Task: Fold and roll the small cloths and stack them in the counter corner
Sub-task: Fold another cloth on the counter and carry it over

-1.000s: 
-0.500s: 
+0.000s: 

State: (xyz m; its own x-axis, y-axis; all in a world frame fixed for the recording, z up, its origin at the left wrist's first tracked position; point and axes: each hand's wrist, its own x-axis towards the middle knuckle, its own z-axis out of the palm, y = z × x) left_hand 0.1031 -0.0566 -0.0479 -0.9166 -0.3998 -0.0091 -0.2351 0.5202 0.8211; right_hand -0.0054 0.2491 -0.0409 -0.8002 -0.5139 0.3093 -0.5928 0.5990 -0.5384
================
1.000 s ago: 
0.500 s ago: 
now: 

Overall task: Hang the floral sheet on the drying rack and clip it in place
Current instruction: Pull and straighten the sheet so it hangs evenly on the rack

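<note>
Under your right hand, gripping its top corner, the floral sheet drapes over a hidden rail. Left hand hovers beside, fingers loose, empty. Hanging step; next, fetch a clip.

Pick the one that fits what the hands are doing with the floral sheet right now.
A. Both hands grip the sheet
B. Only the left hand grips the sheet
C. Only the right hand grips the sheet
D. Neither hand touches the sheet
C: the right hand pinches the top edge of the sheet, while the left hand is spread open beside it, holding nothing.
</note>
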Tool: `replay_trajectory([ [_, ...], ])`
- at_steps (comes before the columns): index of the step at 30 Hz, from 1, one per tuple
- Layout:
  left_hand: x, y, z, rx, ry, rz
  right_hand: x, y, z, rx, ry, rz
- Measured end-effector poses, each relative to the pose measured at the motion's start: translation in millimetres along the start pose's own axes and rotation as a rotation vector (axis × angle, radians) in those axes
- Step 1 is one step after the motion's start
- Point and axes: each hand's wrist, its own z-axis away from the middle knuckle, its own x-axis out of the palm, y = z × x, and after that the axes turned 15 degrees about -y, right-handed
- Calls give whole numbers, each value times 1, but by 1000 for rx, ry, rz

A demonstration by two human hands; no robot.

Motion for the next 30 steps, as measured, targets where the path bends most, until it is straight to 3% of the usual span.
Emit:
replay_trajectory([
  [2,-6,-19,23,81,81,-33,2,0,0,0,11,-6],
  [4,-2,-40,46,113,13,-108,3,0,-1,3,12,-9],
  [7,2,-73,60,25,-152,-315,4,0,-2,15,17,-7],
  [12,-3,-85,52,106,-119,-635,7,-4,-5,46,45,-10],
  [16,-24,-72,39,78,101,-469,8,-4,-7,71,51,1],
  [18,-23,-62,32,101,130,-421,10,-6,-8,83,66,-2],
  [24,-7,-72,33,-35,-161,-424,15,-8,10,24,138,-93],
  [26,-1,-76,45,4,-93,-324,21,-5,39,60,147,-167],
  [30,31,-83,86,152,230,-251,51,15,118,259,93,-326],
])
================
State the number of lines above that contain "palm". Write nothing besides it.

_Output_. 2